In a first attempt, energy minimization starting from the open structure (1URP) did not yield a good solution: the obtained R and free R values were 0.579 and 0.558, respectively, and the resulting RMSD value was high at 1.82 Å. In the next step, a simulated annealing refinement was performed using the standard annealing protocol of CNS, which started at a temperature of 2500 K and decreased it by 25 K every 6 torsional molecular dynamics steps; this yielded a much better structure with R and free R value of 0.189 and 0.174, respectively, and a RMSD value of 0.24 Å. To test the radius of convergence of the rigid-body refinement approach, we used the previously described series of manually opened starting structures. Interestingly, simulated annealing failed even for the least deformed open model, which had an inter-domain angle of 45° and a RMSD of 5.4 Å to the closed structure. A ten times slower cooling protocol did not improve the resulting structure either. Thus, for the case at hand, the radius of convergence for rigid-body refinement with CNS is much smaller than for the method presented here.
In X-ray crystallography only amplitudes are measured: the phases are unknown and must be determined indirectly. The fastest and most popular method used to solve the phase problem is molecular replacement. If at least part of the structure is already known, or can be modeled by homology modeling, useful approximate phases can potentially be reconstructed from this model. The success of this method strongly depends on the similarity between the starting model and the correct structure. We test here if application of DEN is beneficial to commonly used reciprocal space refinement. Synthetic structure factor amplitudes in the resolution range 100 to 3 Å were computed from the closed structure. The open model, which has a RMSD of 4.3 Å to the closed structure, was taken as the starting (replacement-) model to start simulated annealing refinement.

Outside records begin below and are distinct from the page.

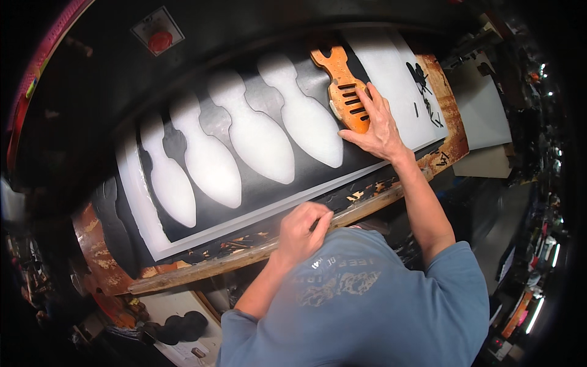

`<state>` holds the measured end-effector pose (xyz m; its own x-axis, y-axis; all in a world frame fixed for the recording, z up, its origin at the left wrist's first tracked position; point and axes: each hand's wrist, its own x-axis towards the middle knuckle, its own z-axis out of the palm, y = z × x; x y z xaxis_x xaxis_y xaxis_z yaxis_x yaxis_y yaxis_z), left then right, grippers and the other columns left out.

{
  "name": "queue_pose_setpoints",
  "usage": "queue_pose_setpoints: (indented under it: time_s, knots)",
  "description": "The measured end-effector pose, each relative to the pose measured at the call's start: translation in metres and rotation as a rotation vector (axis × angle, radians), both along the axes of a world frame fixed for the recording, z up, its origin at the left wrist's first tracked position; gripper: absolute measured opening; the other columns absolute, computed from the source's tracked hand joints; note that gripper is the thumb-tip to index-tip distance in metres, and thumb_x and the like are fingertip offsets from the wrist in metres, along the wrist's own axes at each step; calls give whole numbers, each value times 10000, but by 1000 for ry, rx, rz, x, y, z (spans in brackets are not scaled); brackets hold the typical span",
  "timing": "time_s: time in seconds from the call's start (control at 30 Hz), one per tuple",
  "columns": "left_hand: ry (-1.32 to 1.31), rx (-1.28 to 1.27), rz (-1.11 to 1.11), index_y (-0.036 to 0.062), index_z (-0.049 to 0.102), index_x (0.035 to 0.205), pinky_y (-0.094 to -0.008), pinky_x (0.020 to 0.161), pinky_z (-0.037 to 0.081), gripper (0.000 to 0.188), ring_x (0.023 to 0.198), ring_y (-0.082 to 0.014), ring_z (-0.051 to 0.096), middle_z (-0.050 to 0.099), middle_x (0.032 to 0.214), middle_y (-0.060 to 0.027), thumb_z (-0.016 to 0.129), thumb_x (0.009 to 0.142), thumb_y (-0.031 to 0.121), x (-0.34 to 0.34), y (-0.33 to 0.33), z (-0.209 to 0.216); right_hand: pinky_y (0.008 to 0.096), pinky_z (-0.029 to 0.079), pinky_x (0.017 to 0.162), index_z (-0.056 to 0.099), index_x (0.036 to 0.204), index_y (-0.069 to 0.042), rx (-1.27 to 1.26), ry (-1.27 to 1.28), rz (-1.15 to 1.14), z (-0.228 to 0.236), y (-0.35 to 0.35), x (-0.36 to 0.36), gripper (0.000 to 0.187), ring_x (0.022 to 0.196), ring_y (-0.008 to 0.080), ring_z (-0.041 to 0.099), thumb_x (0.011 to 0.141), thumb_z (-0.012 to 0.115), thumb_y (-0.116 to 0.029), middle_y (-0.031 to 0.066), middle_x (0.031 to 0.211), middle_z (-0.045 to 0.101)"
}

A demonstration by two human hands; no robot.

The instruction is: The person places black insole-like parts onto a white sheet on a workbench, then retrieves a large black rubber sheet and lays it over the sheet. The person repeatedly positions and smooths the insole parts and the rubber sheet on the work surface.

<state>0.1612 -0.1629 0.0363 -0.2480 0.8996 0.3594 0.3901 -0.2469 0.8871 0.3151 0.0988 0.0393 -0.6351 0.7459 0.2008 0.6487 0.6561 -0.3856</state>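
My right hand (380,127) grips the lower end of an orange cutting die (343,81), thumb on its left side and fingers over its right edge. The die has slots across its middle and a forked far end, and lies on a black sheet (211,119). Left of it, several long bulb-shaped openings (260,144) in the sheet show white beneath. My left hand (302,231) is curled closed near the wooden front edge (269,244); what it holds, if anything, is hidden.
A white board (223,240) lies under the black sheet, its right part (391,67) bearing dark marks. A dark cut piece (113,226) lies at the left. Overhead, a dark machine beam carries a red button (160,41). Dark rounded pieces (183,327) rest at lower left.
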Motion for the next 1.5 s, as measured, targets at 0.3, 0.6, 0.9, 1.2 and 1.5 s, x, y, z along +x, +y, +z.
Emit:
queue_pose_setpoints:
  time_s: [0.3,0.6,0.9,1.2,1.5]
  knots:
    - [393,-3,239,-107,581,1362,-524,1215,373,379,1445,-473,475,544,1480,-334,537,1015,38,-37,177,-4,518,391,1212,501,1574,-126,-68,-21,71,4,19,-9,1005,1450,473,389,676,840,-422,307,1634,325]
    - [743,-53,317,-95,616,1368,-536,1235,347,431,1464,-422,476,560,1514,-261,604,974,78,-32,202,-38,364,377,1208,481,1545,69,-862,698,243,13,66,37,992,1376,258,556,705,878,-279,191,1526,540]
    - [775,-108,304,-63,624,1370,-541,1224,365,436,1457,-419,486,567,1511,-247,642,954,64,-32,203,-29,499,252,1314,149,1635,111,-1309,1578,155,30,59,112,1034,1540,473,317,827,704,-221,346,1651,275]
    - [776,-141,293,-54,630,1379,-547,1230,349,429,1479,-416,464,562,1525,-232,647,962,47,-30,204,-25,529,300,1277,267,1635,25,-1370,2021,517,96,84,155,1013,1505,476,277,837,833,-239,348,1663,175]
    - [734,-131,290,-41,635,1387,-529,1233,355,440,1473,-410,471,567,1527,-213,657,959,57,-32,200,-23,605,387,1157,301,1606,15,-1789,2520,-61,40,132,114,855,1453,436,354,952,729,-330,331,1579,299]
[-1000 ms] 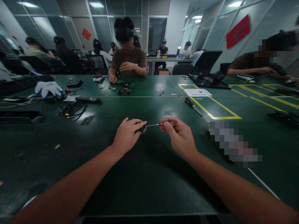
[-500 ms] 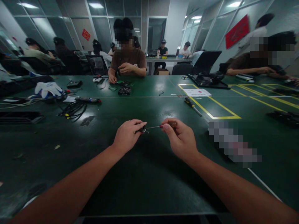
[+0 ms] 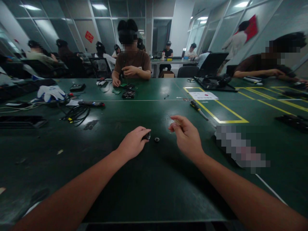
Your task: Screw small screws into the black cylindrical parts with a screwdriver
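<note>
The black cylindrical part, in the head view, is pinched between the fingers of the left hand, which hide most of it; only its bright-rimmed end shows. Just beside those fingertips, a small round piece lies on the bench. The right hand curls its fingers around a slim tool, blurred and mostly hidden.

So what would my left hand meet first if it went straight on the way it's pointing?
Probably your right hand. The small round part seems to lie just to the near side of that line, though depth is hard to judge.
</note>
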`<state>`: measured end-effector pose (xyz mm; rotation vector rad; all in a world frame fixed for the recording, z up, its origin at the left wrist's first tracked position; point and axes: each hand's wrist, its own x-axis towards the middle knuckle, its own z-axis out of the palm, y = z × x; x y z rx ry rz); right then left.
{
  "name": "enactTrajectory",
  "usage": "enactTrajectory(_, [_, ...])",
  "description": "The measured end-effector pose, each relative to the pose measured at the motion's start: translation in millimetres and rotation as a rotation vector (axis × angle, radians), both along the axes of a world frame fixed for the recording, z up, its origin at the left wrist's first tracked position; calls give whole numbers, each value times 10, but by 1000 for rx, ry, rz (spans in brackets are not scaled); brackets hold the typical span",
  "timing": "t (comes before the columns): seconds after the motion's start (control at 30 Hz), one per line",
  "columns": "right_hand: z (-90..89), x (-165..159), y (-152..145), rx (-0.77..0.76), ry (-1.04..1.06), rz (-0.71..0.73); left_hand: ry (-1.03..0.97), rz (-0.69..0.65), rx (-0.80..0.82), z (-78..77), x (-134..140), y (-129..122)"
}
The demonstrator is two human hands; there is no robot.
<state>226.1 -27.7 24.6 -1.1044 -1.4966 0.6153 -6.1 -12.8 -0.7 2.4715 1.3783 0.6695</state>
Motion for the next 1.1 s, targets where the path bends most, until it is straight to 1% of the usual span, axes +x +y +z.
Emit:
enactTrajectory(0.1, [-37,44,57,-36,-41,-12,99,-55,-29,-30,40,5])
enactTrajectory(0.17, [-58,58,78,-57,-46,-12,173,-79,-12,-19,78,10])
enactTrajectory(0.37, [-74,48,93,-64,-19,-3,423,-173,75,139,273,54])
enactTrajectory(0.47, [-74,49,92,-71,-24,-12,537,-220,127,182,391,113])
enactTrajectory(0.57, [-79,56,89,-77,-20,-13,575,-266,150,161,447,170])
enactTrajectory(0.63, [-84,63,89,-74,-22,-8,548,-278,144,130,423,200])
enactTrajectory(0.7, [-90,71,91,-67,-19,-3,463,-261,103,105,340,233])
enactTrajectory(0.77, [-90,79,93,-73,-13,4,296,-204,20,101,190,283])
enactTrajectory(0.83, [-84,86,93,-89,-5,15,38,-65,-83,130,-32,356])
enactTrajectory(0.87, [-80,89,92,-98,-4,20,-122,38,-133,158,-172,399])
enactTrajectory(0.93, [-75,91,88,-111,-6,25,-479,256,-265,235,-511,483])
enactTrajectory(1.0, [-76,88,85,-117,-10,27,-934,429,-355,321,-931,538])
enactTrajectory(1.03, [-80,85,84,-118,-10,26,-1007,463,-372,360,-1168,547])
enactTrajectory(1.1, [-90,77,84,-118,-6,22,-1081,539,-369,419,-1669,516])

We implemented the DEN into CNS at the script level, as described in Experimental Procedures. For cross-validation, 10% of the amplitudes were defined as the test set and were not used for the refinement. To assess the impact of the DEN on simulated annealing refinement, two simulated annealing refinement simulations were performed, one with and one without the DEN restraints. For the simulation with DEN, a γ-value of 0.8 and a κvalue of 0.05 were used. In both simulations, the starting temperature was 2000 K, which was lowered by 10 K every 6 torsion-angle molecular dynamics steps (the molecular dynamics time-step was set to 4 fs). The refinement without DEN did not converge to the target structure in that the resulting structure had an RMSD of 3.3 Å to the correct (closed); the R and free R values were 0.57 and 0.58, respectively. In contrast, using the DEN restraints yielded a much better structure with an RMSD of 0.6 Å; the R and free R values of 0.27 and 0.26, respectively.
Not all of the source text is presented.